__REQUIREMENT__
Copy out again, unchanged, the listing below from the line that has "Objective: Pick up" through the line that has "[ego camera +".

Start of EXERCISE DATA

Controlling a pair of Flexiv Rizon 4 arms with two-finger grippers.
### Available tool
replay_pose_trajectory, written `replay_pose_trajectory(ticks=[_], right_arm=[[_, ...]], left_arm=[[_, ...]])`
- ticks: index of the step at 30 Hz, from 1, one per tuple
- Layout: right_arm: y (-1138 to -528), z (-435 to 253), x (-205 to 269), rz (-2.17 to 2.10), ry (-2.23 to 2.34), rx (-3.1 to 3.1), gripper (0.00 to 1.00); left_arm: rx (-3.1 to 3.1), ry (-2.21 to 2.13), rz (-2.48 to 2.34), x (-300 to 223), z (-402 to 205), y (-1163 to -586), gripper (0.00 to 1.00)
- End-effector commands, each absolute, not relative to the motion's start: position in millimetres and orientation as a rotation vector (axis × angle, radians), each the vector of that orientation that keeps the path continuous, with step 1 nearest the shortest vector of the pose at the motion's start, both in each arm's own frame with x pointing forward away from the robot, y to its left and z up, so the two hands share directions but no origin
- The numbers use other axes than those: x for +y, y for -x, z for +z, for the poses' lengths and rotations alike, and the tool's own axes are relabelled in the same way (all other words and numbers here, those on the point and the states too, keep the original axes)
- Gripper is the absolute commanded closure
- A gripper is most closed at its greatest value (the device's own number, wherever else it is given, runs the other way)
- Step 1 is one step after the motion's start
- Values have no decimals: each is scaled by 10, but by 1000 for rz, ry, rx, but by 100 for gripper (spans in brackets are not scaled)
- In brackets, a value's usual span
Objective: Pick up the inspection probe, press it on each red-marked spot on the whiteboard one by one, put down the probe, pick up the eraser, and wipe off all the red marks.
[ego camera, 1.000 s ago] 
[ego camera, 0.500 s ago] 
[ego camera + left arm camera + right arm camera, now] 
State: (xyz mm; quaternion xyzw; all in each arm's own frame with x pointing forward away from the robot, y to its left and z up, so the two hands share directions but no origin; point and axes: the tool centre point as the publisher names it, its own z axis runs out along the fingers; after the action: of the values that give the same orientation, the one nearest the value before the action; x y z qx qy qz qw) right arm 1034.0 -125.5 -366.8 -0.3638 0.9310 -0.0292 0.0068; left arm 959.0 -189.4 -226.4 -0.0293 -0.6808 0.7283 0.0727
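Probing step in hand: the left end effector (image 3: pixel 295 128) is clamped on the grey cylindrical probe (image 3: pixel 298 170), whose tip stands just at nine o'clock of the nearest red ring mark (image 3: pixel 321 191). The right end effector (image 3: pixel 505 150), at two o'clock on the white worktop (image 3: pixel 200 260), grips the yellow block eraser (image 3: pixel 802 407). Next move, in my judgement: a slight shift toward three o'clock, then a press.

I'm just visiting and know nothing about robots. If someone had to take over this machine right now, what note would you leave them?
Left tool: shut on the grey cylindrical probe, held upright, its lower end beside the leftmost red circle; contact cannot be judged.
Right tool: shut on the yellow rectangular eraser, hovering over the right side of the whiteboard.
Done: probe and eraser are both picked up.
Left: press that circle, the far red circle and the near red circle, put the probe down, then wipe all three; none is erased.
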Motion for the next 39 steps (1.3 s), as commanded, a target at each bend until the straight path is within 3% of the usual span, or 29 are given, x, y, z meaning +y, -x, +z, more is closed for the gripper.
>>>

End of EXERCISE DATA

__REPLY__
Objective: Pick up the inspection probe, press it on each red-marked spot on the whiteboard one by one, put down the probe, pick up the eraser, and wipe off all the red marks.
[ego camera, 1.000 s ago] 
[ego camera, 0.500 s ago] 
[ego camera + left arm camera + right arm camera, now] 

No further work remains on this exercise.